* [TRY IT] Every line below that mentions the word "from" should be copied out.

* [INPUT DATA]
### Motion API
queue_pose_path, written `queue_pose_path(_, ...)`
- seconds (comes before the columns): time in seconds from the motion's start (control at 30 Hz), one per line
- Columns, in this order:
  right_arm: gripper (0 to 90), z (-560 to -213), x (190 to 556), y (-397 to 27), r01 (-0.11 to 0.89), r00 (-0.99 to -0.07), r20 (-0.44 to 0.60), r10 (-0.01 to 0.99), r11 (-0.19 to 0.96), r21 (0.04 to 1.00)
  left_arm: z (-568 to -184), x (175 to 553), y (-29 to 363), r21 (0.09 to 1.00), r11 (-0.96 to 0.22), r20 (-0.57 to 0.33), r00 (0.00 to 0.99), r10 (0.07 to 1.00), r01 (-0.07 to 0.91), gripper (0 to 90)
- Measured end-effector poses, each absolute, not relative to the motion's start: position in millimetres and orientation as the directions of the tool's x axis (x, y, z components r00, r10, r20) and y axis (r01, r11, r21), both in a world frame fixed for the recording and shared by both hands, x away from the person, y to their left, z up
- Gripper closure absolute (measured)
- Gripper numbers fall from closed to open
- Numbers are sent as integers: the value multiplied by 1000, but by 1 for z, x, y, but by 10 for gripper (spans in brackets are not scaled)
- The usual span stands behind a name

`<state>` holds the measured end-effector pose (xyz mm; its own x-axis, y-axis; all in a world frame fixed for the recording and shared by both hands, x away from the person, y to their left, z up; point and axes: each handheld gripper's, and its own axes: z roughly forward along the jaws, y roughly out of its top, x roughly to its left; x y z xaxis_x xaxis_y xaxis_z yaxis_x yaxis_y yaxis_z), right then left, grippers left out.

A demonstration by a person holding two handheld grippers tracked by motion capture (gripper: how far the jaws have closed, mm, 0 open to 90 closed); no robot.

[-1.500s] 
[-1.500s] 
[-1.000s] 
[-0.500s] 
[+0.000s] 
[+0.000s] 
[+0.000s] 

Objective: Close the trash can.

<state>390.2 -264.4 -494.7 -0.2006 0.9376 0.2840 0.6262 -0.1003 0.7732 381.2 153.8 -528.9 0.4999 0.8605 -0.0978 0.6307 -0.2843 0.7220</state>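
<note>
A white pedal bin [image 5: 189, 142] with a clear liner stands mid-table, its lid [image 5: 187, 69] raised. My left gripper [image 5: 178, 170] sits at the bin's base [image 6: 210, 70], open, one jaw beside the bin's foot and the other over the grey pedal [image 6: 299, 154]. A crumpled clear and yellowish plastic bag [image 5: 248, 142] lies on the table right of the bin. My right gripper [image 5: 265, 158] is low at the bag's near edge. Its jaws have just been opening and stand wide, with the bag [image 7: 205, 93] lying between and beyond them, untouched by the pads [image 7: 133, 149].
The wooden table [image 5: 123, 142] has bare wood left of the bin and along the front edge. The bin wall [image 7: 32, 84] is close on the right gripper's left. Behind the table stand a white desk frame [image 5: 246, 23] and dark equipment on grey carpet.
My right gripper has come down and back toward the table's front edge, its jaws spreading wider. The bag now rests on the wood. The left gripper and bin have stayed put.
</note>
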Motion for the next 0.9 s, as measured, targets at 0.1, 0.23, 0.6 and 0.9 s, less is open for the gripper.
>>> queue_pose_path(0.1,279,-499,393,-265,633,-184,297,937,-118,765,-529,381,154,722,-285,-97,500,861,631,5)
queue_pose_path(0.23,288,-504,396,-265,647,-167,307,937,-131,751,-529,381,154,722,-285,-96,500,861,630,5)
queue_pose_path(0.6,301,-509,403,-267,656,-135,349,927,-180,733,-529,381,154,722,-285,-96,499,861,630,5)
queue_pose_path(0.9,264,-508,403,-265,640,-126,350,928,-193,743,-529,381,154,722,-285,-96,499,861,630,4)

* [FINISHED TASK]
- seconds (comes before the columns): time in seconds from the motion's start (control at 30 Hz), one per line
- Measured end-effector poses, each absolute, not relative to the motion's start: position in millimetres and orientation as the directions of the tool's x axis (x, y, z components r00, r10, r20) and y axis (r01, r11, r21), both in a world frame fixed for the recording and shared by both hands, x away from the person, y to their left, z up
- Gripper numbers fall from closed to open
`<state>` holds the measured end-effector pose (xyz mm; its own x-axis, y-axis; all in a world frame fixed for the recording and shared by both hands, x away from the person, y to their left, z up; point and axes: each handheld gripper's, and its own axes: z roughly forward along the jaws, y roughly out of its top, x roughly to its left; x y z xaxis_x xaxis_y xaxis_z yaxis_x yaxis_y yaxis_z), right then left, grippers left out.

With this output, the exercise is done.